Textbook depictions of aging suggest a linear, almost deterministic, worsening of sleep architecture and sleep physiology in older adulthood. However, such conceptualizations of aging arise from group-averaged cross-sectional polysomnography data.

What was the approach to solving the problem?

We used a large-sample, longitudinal dataset to investigate individual trajectories in spectral power. We additionally tested the correspondence between time-dependent changes in NREM and REM spectral bands.

What NSRR data were used?

We used data from 2,202 middle-aged and older adults from the Sleep Heart Health Study. These participants completed two polysomnography sessions, approximately 5.23 years apart.

What were the results?

Cross-sectional analyses replicated that older adulthood is associated with shallower and more fragmented sleep. Likewise, group-averaged longitudinal data highlighted NREM delta power and NREM sigma power as showing the most decline (see Figure A below); the same spectral power bands during REM sleep, though, showed an increase across five years. Importantly, individual-level longitudinal analyses displayed severe heterogeneity across participants. There were so many participants who showed stable sleep over time, or even improving sleep physiology markers over time, that the average-level trends would be difficult to infer simply by visually inspecting the plots (see Figure B below for individual level trajectories of NREM delta power).

What were the conclusions and implications of this work?
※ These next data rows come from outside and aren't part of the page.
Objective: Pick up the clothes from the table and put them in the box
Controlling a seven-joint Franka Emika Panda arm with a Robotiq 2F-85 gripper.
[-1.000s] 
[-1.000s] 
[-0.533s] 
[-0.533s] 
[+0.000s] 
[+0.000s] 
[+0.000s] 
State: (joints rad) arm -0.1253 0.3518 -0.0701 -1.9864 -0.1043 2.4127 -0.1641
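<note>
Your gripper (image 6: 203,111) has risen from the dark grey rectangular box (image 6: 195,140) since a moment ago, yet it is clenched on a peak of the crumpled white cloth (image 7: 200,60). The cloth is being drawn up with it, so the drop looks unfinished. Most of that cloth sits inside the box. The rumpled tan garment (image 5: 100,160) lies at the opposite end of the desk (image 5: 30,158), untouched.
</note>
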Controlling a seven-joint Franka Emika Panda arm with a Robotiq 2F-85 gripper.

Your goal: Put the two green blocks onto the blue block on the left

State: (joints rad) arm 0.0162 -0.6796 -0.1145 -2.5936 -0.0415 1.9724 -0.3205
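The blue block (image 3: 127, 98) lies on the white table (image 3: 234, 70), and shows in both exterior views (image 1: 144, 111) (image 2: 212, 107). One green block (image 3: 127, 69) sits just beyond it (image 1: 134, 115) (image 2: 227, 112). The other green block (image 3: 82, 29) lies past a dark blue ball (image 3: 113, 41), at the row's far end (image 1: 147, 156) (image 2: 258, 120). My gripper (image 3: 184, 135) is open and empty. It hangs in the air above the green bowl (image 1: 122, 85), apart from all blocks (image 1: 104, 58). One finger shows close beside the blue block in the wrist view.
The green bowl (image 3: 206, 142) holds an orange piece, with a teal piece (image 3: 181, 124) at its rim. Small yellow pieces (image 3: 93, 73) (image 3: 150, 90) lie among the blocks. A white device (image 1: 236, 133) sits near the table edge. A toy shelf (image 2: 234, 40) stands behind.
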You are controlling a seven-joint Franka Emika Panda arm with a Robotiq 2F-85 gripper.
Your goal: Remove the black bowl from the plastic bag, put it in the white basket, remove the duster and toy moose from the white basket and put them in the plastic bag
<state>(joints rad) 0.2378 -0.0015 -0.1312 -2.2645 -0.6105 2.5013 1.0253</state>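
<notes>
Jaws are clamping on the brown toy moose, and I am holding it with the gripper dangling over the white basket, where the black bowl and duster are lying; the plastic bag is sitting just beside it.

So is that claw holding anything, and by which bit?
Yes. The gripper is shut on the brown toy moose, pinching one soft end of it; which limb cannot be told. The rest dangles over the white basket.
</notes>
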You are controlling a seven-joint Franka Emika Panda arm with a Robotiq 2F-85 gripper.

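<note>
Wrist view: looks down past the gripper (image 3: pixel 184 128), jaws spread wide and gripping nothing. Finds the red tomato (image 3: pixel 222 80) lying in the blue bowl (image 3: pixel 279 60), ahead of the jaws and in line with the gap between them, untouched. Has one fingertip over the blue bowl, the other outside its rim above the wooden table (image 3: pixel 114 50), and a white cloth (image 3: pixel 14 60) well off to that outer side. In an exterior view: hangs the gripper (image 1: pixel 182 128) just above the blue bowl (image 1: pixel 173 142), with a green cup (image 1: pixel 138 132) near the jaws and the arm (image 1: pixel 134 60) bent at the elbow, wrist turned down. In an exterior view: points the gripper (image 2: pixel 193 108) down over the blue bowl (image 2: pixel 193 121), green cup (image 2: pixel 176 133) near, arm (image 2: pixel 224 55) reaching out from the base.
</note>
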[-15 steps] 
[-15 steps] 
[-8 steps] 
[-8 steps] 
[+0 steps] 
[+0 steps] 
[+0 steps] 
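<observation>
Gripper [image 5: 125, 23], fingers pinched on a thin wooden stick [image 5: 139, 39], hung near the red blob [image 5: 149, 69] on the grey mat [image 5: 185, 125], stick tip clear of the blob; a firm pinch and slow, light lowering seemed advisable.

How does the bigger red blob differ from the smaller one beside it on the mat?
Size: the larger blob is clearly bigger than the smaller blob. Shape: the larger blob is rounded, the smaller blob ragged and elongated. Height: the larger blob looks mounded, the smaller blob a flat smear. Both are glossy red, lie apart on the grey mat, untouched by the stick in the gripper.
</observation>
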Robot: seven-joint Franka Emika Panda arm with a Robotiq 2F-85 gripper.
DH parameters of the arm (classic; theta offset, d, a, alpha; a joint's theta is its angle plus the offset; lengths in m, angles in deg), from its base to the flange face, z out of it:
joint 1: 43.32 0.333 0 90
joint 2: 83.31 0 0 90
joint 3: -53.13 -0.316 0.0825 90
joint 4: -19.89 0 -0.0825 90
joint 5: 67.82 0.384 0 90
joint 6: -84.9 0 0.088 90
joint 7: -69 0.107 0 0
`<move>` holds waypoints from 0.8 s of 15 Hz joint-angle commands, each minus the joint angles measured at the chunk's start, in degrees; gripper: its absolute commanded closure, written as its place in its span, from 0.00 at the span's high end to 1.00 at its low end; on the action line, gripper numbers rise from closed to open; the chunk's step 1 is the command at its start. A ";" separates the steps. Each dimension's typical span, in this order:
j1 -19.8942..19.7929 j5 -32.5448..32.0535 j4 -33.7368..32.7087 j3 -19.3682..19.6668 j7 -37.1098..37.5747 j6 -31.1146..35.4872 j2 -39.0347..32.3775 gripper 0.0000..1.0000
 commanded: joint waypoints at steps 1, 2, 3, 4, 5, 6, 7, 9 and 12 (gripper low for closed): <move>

One-size-fits-all “textbook” conceptualizations of sleep and aging may not fit any specific individual’s sleep trajectory. This heterogeneity was even observed for the strong group-level changes in NREM delta power and sigma (spindle) power, which are hypothesized to be markers of cognitive aging. Patterns of concordance and discordance across NREM and REM sleep across time might be explained by neural compensation and neural dedifferentiation processes, which are theorized to occur in the brain during aging. Understanding how neural compensation and/or dedifferentiation processes influence sleep-cognition interactions across adulthood would advance theoretical understanding of sleep and aging and may inform future targeted interventions.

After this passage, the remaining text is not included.